Colour Literacy Tenets
The Colour Literacy Project’s approach to colour is based on the best available peer-reviewed research on colour. The following tenets describe our understanding of the fundamental facts about colour. They are what we support and believe to be useful as of now, but we remain open to new findings.
1. Colour is a highly complex and multi-faceted topic. Research is on-going and knowledge is expanding, but it is not likely that knowledge about colour will ever be complete.
2. What colours are, whether they are properties of substances or light, manifestations of radiant energy, pure subjective experiences, or results of interactions between the perceiving subject and any of the above is a matter of ongoing scientific and philosophical debate. In any account it must be recognised that colours are, ultimately, a visual phenomenon.
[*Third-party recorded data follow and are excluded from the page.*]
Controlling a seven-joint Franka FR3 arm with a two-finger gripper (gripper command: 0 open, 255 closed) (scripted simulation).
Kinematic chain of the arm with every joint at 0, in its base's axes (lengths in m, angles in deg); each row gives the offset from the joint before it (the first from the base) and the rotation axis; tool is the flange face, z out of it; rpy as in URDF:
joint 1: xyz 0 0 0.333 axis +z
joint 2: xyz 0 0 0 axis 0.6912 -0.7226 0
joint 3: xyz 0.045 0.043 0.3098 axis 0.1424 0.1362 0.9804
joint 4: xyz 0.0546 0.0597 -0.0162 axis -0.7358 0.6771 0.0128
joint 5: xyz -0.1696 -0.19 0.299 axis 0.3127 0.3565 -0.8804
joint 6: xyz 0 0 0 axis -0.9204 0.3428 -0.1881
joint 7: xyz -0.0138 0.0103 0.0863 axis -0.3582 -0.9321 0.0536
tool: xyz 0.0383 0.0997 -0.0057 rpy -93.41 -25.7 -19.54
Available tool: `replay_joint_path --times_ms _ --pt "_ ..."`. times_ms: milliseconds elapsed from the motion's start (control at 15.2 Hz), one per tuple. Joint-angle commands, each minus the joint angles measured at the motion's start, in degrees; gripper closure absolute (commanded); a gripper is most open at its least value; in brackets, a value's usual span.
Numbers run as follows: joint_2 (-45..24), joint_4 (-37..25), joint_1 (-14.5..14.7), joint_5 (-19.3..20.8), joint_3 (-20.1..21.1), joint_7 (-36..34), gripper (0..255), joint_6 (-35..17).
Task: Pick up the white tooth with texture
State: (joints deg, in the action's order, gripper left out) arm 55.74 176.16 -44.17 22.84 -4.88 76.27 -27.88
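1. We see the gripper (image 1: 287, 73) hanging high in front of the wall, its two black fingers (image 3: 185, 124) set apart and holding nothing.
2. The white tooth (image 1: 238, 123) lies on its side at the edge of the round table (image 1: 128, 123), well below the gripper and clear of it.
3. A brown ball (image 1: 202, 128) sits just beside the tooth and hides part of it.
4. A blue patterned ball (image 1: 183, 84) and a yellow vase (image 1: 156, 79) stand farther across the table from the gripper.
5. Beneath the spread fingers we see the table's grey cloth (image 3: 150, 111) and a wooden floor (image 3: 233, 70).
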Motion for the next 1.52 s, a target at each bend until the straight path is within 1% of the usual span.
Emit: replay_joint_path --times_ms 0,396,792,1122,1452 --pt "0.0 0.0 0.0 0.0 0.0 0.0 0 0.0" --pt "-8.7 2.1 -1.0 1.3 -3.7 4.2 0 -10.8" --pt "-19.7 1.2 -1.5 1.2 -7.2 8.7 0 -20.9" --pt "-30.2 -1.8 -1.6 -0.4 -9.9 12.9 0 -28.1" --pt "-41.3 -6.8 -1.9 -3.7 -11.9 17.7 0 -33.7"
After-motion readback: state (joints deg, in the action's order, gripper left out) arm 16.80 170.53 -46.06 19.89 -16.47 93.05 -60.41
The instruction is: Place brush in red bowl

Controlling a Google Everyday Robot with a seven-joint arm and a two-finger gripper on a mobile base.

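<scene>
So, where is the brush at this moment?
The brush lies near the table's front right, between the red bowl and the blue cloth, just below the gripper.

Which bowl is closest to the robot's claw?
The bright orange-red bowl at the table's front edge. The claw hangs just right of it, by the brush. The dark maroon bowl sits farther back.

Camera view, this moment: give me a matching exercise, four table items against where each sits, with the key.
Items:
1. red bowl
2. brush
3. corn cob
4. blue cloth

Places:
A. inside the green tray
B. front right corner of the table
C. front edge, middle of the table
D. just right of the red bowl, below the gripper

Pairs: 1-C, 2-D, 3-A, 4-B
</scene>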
3. The perception of colours involves adaptation to the environment and its visual stimuli.
4. Colours are perceived in all natural conditions of viewing in either a spatial or a temporal contrast to other colours.
5. The experience of colours involves psychological and cultural factors, such as emotions, expectations and memory, as well as artistic and aesthetic evaluations.
6. Understanding colour requires first-hand exploration. Theoretical knowledge is helpful in explaining colour and colour phenomena, but a deeper understanding of colour requires the direct experience of perceiving, judging, comparing, using and appreciating colours and colour phenomena.